BEGIN PROVIDED DATA

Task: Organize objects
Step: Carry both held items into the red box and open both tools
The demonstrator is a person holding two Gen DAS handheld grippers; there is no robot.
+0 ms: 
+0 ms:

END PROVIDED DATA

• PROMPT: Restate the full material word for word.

• RESULT BELOW:
Task: Organize objects
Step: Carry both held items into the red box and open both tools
The demonstrator is a person holding two Gen DAS handheld grippers; there is no robot.
+0 ms: 
+0 ms:

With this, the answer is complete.